Blue-green algae blooms will most often occur in summer and early fall. However, they can happen anytime the water temperature goes over 75°F. Here in Florida, that means they can occur at almost any time. Many local authorities and newscasts will alert people when a body of water has been contaminated, and some post signs. However, it can be easy to miss these warnings. The EPA has a map here with cyanobacteria resources for every state. This is definitely something for you to check before taking Fido swimming!
Cyanobacterial blooms typically look like pea soup or green paint. They can also cause a swampy odor. (Of course, that in and of itself isn’t much of a clue here in Florida.) It’s worth noting that not all types of algae blooms are harmful. However, you can’t tell by looking at a lake whether it is or isn’t safe. Smaller blooms are still dangerous, but they may not alter the look (or smell) of a lake or pond very much.
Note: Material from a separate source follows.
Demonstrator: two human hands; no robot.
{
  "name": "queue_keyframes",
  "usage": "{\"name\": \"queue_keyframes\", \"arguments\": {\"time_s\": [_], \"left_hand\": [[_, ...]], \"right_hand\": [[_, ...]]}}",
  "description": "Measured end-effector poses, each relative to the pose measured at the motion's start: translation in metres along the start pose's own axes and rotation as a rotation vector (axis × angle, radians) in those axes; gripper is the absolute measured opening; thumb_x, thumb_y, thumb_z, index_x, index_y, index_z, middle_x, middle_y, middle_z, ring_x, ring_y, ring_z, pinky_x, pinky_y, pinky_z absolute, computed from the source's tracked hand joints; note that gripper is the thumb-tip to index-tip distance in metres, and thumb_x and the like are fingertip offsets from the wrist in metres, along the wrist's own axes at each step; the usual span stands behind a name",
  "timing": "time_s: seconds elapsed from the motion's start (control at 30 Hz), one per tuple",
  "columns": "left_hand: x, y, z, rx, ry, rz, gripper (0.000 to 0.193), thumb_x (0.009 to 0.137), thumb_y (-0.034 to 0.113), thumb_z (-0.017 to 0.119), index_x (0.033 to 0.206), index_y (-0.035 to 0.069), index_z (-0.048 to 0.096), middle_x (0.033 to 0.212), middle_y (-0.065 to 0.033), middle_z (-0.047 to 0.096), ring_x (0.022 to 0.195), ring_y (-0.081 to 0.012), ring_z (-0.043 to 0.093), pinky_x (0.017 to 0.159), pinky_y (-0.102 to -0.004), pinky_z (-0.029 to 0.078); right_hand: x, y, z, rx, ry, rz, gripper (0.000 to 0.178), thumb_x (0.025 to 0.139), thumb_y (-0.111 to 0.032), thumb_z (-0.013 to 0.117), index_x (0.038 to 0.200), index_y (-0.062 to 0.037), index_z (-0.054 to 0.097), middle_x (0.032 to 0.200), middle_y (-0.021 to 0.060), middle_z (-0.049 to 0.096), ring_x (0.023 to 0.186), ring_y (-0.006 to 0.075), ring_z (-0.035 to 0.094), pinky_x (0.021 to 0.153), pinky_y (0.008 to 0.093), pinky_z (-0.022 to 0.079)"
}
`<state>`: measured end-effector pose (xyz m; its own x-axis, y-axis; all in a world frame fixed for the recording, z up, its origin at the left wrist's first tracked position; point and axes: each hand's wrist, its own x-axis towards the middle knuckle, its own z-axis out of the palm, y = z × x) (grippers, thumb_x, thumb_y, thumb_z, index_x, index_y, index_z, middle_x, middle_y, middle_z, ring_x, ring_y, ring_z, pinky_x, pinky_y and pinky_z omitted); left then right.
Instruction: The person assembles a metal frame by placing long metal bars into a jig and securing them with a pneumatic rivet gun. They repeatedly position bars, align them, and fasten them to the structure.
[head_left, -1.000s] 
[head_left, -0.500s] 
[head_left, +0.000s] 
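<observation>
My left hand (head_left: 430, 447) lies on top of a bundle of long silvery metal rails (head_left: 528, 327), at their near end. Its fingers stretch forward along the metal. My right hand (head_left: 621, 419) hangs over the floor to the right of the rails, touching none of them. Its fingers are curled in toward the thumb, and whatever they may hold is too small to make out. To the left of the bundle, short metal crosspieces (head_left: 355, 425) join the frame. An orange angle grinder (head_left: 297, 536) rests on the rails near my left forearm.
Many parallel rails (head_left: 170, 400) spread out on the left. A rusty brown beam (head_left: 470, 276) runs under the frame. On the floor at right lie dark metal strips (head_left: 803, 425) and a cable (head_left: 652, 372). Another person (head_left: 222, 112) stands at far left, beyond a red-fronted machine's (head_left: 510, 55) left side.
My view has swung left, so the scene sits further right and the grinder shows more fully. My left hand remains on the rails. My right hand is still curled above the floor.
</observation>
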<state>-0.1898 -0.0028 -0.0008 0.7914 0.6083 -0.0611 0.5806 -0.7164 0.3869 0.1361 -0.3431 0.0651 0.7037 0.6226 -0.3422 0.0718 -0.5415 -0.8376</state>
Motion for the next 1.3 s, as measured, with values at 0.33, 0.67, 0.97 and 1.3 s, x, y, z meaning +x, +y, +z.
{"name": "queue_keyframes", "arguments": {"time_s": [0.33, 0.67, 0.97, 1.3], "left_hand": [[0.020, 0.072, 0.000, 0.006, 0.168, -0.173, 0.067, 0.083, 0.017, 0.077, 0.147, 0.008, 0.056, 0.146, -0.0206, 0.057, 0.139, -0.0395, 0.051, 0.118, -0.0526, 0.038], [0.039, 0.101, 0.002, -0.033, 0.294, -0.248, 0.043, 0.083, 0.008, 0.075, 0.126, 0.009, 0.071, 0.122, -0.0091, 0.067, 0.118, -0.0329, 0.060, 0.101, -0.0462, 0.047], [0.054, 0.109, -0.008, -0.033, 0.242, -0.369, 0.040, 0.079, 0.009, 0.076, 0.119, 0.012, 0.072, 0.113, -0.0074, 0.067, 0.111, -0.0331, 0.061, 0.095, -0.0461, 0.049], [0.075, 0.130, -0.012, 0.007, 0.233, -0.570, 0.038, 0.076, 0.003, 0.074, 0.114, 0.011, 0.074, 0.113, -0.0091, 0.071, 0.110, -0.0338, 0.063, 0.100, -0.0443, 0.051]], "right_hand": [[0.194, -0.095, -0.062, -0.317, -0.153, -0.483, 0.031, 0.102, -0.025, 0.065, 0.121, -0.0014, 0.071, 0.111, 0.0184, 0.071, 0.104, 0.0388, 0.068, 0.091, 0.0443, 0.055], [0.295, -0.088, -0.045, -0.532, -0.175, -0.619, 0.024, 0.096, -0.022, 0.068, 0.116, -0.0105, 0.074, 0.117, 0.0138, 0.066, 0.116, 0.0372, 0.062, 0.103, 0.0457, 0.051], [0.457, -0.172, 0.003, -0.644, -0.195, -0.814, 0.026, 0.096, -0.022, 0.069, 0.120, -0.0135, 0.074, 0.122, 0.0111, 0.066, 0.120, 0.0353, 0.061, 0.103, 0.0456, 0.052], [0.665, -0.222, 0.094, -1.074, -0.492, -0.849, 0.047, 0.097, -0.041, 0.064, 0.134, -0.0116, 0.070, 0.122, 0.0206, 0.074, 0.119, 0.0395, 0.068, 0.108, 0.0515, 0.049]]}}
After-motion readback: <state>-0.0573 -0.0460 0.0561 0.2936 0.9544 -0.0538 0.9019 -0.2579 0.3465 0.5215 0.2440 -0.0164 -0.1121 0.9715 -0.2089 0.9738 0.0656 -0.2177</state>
Err on the side of caution here: if in doubt, just stay out!
As mentioned above, blue-green algae is extremely toxic. You don’t necessarily have to drink contaminated water to get sick: you can also become ill through skin contact or by breathing in water droplets or vapors. This often happens when people go swimming, boating, or tubing in lakes with blue-green algae. Cyanobacteria can also stick to pets’ fur, where they can later lick it off.
Blue-green algae can make any animal sick, but our canine buddies are particularly at risk, especially those that love to swim or splash around in water. Cyanobacteria can cause very serious neurological problems and/or liver failure, and can, unfortunately, be fatal. Warning signs include panting, respiratory problems, vomiting, diarrhea, dizziness/disorientation, seizures, and excessive drooling. If your dog shows any of these warning signs, call your veterinarian immediately.
As always, prevention is worth much more than cure. Be very careful when choosing Fido’s swimming holes. Don’t let him drink from lakes or ponds, especially ones with blue-green scum. Hopefully this goes without saying, but you’ll also want to avoid bodies of water that could be housing gators or snakes.